- TASK BRIEF -
After finding the line containing "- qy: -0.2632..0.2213" below, please output that line and each following one through the line containing "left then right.", exactly as written.

- Stored data entries -
▼▼▼
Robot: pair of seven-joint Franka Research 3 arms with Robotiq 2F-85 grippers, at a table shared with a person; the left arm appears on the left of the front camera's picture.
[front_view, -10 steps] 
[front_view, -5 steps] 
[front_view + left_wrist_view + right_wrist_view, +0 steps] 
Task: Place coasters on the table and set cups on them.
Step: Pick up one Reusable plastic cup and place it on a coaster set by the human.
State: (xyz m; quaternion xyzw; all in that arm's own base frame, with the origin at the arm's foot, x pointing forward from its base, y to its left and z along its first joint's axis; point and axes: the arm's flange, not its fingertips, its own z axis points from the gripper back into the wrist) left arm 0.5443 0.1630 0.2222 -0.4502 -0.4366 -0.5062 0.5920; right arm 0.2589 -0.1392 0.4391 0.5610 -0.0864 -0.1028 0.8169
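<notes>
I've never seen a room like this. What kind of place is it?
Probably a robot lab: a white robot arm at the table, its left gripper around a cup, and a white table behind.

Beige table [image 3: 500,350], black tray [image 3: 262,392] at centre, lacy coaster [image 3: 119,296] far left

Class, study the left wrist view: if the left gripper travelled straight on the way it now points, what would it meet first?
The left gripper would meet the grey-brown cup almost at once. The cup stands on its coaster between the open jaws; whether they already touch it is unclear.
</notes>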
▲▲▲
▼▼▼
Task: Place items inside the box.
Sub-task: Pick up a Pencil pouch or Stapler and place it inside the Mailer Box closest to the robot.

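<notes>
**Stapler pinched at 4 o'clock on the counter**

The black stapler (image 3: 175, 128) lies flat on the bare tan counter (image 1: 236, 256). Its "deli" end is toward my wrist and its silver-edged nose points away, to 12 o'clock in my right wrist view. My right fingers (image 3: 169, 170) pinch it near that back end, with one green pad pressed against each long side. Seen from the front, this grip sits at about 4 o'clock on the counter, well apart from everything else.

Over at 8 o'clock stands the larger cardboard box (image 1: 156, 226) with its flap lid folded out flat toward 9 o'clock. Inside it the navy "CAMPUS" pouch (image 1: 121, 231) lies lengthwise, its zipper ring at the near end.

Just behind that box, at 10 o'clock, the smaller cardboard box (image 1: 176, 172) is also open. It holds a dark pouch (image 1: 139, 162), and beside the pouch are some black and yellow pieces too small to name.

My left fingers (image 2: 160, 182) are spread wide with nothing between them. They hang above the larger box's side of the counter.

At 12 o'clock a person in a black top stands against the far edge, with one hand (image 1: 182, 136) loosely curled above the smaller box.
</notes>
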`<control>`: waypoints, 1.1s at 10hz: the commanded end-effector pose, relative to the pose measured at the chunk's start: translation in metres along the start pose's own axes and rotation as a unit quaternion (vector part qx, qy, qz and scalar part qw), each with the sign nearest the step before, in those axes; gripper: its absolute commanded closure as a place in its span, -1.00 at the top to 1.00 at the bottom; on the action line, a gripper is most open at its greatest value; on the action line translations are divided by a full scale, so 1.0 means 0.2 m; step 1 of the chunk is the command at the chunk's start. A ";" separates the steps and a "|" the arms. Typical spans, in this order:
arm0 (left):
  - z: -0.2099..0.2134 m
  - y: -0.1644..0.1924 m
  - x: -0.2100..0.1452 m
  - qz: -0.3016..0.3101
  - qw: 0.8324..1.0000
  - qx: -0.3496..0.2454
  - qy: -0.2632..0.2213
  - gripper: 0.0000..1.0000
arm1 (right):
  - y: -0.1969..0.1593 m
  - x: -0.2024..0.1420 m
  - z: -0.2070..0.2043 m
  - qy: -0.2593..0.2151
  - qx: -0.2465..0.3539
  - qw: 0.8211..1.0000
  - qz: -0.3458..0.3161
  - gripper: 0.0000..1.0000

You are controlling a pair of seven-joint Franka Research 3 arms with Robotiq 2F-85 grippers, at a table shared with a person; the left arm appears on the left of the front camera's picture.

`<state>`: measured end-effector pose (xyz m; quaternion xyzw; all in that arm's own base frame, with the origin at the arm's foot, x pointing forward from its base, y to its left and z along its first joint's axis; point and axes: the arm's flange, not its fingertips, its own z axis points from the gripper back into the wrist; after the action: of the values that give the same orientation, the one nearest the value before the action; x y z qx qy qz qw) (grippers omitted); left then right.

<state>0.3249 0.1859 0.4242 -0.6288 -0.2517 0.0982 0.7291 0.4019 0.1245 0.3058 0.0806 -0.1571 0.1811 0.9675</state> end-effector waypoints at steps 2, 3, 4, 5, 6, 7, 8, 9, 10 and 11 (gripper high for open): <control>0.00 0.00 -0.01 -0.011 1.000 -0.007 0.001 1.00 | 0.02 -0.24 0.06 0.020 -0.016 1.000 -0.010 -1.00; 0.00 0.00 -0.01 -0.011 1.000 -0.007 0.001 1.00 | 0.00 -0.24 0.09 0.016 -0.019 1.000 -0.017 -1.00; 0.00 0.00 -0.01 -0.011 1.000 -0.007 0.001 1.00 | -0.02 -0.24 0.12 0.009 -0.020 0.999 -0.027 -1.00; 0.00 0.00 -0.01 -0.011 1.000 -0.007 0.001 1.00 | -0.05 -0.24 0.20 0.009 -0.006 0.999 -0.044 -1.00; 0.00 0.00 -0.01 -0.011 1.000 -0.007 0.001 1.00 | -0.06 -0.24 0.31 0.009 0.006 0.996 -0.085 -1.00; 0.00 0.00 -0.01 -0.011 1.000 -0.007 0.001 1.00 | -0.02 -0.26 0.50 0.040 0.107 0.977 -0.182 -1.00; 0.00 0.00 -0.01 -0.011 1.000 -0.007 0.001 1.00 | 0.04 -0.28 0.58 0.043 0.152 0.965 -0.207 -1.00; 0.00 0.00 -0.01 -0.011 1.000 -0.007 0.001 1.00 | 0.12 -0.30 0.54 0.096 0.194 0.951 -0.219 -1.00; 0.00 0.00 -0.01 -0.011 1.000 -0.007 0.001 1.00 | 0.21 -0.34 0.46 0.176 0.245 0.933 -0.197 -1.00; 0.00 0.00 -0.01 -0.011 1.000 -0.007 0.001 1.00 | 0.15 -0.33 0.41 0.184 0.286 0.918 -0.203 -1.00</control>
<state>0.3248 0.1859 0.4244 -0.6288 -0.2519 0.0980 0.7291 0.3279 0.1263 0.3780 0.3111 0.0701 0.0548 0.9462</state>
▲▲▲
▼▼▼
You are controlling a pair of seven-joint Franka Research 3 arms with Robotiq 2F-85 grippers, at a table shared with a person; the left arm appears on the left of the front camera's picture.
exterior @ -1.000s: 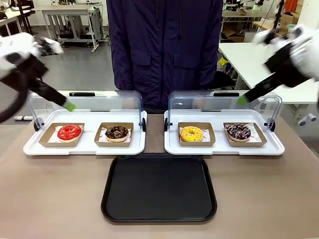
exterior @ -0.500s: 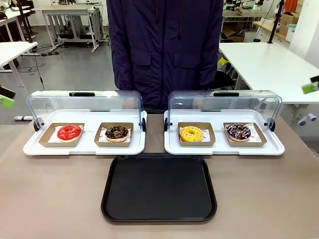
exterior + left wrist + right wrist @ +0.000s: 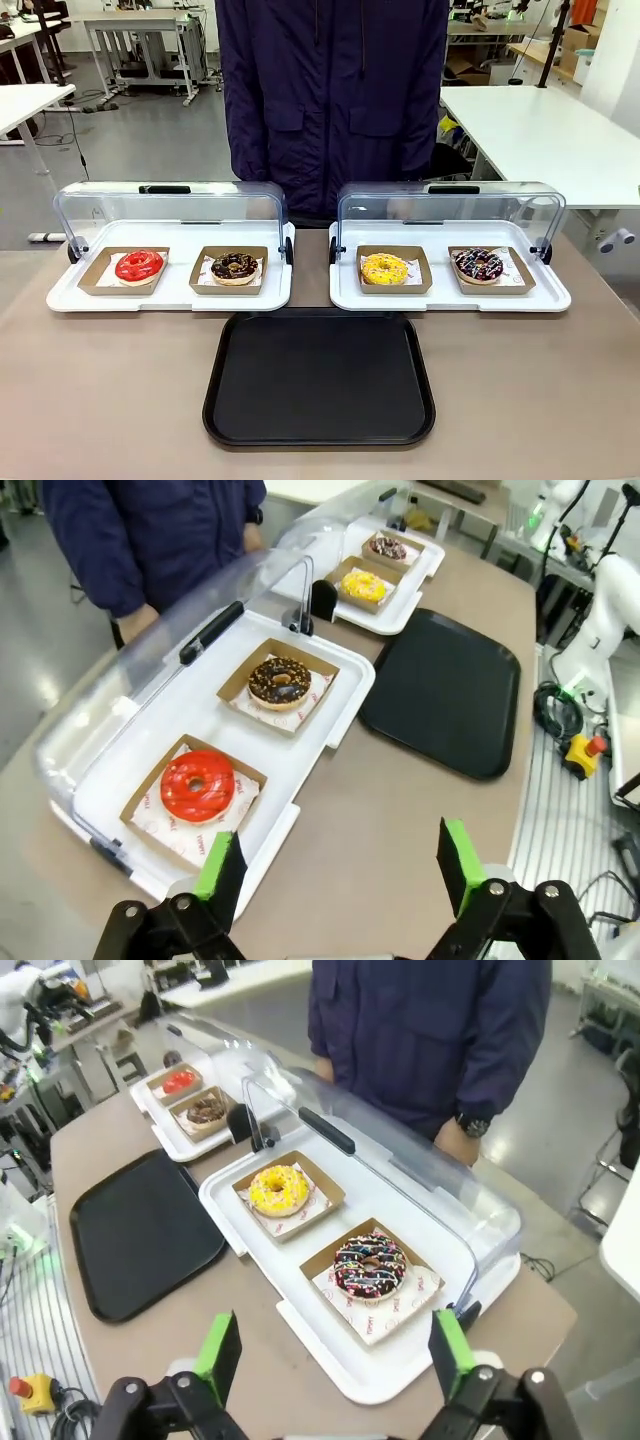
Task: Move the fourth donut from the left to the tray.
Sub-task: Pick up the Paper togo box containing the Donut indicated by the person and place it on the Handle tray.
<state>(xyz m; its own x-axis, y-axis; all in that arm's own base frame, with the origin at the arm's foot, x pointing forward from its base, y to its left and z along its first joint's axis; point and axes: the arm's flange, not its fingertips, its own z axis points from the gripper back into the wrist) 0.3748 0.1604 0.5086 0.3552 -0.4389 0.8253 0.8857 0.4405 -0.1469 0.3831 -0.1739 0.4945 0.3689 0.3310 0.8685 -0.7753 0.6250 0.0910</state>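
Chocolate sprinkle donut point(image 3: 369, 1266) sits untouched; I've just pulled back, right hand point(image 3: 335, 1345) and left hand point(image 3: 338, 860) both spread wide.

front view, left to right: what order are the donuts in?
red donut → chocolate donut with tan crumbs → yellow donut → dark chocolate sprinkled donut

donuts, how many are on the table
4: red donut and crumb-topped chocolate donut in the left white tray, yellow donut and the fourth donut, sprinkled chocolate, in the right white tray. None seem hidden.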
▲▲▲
- TASK RESULT -
  - qy: -0.2632..0.2213
  - gripper: 0.0000..1.0000
arm1 (right):
  - y: -0.1969..0.1593 m
  - x: -0.2024..0.1420 m
  - z: -0.2070..0.2043 m
  - qy: -0.2593..0.2151
  - qx: -0.2465..0.3539
  - qw: 0.8211..1.0000
  - qz: -0.3458..0.3161
  - gripper: 0.0000..1.0000

You are controlling a pair of seven-joint Franka Research 3 arms with Robotiq 2F-85 grippers, at a table shared with a person; the left arm appears on the left of the front camera's picture.

`<state>`: measured end-effector pose (xyz m; quaternion xyzw; all in that arm's own base frame, with the origin at the arm's foot, x pointing forward from its base, y to its left and z along its first joint's axis; point and axes: the arm's flange, not its fingertips, its own z axis points from the gripper back into the wrist; after the action: of the values that give the same orientation, the one nearest the value before the action; x y z qx qy qz qw) (grippers omitted); left then right.

Nothing remains to be written for this exercise.